What is being asked →
Please copy each line below that contains the word "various".

++++++++

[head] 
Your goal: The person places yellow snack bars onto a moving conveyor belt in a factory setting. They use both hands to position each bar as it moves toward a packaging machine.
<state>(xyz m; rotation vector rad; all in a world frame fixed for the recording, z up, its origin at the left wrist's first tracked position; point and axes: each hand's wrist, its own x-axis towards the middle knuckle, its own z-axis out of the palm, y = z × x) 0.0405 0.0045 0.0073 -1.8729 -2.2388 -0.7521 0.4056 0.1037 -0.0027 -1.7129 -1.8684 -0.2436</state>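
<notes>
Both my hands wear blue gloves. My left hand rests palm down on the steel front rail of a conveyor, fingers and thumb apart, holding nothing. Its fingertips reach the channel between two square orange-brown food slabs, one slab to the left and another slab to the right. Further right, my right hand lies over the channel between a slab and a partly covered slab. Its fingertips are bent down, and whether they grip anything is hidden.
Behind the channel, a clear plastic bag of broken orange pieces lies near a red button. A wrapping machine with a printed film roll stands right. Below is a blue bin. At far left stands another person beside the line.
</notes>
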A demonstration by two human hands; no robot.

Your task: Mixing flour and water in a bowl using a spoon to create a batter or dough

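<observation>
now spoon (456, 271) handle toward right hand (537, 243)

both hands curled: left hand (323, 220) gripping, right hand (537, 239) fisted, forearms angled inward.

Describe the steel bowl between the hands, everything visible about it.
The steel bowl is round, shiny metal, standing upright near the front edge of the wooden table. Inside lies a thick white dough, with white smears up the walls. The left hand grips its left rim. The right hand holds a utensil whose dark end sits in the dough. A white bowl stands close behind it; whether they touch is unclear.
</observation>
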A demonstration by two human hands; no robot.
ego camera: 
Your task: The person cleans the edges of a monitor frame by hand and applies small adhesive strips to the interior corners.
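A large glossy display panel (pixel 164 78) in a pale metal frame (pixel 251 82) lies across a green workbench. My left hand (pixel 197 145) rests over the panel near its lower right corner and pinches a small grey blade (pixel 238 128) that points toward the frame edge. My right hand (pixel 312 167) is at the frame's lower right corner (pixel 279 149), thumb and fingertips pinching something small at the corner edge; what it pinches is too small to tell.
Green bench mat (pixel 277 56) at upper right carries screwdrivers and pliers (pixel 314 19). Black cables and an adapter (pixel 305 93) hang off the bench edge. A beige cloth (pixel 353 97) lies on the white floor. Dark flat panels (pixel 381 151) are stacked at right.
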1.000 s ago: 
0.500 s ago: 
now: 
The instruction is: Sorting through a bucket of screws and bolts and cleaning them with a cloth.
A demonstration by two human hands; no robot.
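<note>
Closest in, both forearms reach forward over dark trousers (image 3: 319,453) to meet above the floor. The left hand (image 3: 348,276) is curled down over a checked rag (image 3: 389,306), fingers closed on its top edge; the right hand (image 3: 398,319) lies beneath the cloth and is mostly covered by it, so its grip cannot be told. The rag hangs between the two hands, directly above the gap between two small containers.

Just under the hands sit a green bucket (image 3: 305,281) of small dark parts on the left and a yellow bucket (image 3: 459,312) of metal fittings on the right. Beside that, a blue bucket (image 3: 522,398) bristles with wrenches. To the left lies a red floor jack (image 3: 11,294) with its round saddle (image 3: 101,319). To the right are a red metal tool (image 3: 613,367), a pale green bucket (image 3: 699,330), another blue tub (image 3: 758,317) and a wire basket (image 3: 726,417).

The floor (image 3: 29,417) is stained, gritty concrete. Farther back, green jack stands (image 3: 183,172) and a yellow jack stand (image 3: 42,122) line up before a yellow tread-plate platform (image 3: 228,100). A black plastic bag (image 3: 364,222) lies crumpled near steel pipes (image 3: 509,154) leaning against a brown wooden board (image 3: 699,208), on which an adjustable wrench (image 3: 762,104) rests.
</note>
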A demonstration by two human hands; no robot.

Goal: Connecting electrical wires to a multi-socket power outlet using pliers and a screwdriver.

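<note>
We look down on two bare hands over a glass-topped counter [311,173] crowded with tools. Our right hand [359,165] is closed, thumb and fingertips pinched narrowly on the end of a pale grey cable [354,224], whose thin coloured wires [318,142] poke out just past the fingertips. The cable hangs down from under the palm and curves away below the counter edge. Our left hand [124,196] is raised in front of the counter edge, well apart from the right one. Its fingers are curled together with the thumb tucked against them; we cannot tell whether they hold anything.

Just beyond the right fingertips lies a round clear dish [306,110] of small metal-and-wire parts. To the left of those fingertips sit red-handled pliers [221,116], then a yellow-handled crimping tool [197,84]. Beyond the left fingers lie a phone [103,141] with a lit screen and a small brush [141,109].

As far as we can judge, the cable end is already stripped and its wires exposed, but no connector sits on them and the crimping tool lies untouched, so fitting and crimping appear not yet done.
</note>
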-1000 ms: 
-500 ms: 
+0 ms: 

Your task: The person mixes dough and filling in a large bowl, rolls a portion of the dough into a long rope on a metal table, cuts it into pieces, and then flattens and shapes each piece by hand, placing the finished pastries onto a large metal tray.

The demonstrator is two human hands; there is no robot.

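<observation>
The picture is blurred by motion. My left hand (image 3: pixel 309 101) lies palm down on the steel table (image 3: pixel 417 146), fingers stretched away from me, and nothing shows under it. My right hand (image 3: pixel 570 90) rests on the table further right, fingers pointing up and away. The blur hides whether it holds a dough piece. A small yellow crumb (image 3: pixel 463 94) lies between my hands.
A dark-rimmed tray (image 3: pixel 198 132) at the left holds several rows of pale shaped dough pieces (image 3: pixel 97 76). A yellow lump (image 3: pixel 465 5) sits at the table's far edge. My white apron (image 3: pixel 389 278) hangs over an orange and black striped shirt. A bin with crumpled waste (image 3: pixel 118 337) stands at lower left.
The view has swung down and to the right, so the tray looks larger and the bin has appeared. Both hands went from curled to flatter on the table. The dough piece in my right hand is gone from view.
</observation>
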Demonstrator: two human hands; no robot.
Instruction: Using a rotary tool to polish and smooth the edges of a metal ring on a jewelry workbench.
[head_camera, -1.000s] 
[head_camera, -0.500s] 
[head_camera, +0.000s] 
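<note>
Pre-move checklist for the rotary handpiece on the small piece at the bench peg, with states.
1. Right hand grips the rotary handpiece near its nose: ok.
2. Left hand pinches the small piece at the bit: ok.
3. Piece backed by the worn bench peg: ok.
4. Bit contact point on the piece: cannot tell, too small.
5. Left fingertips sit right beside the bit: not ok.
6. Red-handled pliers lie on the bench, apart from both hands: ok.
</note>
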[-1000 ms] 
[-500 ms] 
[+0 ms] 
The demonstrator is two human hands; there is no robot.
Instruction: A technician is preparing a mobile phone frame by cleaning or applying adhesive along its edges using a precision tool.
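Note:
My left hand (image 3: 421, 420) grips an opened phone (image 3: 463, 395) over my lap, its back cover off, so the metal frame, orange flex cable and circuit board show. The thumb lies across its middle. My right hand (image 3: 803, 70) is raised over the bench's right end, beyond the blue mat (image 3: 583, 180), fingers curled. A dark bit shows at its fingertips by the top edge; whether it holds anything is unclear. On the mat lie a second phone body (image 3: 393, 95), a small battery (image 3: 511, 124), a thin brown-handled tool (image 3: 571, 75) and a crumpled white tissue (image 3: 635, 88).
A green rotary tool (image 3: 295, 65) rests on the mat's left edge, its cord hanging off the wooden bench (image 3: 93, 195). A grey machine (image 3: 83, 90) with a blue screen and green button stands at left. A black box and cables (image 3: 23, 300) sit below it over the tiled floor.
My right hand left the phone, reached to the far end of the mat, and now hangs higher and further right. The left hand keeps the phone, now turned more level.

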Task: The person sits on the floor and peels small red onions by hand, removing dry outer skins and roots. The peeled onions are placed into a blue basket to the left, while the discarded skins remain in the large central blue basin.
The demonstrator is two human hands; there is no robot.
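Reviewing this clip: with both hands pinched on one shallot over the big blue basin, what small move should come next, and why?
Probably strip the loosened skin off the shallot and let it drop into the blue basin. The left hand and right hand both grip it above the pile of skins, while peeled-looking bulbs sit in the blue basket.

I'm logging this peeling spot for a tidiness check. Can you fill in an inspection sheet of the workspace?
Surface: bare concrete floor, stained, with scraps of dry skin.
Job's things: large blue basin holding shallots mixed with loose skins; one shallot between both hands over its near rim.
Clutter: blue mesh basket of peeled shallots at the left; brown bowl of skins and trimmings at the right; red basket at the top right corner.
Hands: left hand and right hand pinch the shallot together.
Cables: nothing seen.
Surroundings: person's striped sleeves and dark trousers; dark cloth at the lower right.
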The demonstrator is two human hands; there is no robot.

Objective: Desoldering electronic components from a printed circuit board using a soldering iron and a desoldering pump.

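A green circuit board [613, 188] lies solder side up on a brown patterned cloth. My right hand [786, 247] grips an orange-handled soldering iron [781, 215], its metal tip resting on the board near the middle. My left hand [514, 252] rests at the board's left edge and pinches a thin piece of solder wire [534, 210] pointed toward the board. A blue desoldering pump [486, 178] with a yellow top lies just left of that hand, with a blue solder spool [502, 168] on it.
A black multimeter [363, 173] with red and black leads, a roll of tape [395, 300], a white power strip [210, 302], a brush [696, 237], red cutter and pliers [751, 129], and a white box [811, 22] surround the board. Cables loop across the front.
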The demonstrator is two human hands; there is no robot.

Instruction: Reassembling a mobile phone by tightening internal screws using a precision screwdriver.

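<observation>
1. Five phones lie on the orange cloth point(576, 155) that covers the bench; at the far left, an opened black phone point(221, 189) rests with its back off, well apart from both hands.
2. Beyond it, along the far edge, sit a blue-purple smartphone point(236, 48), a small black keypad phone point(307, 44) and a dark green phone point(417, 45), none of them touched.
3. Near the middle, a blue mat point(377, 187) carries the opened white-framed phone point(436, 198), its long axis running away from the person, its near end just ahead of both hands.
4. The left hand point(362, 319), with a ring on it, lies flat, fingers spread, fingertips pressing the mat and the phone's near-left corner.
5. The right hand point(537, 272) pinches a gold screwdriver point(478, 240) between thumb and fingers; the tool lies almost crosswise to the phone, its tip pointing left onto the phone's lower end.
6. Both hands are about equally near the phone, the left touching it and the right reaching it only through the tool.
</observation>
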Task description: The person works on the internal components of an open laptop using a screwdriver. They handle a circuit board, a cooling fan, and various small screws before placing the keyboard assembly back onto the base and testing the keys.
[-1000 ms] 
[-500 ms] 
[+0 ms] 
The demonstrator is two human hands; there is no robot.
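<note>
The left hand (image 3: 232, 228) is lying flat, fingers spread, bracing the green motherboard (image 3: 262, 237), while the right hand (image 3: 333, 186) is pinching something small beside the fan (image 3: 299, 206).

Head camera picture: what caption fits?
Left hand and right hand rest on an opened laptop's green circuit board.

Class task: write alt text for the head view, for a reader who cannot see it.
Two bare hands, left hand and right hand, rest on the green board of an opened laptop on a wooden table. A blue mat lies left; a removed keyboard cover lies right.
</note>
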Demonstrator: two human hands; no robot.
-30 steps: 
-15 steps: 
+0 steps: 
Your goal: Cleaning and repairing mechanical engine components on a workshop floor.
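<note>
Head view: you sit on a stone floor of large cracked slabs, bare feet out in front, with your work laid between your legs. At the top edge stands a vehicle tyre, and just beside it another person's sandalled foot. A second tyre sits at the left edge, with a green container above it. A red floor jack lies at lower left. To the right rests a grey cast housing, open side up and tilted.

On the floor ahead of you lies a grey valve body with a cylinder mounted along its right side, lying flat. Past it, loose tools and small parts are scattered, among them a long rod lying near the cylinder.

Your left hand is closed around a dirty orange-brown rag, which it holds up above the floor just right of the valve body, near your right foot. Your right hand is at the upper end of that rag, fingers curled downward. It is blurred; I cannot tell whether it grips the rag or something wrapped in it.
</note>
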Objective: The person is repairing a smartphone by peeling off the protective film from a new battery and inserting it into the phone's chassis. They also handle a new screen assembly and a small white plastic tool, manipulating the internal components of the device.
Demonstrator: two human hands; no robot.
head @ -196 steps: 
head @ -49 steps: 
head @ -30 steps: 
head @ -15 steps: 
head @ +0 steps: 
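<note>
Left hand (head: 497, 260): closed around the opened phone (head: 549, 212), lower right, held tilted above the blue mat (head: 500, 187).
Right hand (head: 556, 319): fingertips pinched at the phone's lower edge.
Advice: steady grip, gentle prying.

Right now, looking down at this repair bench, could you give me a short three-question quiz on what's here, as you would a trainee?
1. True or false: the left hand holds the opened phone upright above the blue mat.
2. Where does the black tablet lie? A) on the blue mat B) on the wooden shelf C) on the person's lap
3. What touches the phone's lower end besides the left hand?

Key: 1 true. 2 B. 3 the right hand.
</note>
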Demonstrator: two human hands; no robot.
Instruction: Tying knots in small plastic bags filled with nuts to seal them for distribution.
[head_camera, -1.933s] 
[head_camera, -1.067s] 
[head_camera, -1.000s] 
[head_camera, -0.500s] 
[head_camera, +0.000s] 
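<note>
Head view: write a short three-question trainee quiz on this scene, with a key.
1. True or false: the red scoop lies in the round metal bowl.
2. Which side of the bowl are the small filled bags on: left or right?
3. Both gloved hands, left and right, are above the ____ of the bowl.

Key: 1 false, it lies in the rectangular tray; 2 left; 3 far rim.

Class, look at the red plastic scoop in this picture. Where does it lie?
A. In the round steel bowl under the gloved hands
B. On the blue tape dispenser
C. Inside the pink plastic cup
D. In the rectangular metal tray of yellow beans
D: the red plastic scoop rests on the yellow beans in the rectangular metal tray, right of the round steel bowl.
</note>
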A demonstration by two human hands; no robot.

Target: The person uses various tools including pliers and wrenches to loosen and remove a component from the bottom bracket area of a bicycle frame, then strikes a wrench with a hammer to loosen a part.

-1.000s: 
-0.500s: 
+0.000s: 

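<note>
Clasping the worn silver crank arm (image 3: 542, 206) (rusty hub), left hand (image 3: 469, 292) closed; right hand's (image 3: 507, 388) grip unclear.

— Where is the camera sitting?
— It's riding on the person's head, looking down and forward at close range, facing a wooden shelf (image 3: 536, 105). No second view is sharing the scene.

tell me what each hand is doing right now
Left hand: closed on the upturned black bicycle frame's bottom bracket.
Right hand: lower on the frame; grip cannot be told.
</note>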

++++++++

Response →
Task description: The person works on the internal components of an open laptop using a screwdriver. They handle a circuit board, a cooling fan, and various small screws before placing the keyboard assembly back onto the base and testing the keys.
Target: The person uses various tools including pliers and wrenches to loosen and remove a component from the bottom bracket area of a bicycle frame, then strikes a wrench with a hammer to loosen a part.

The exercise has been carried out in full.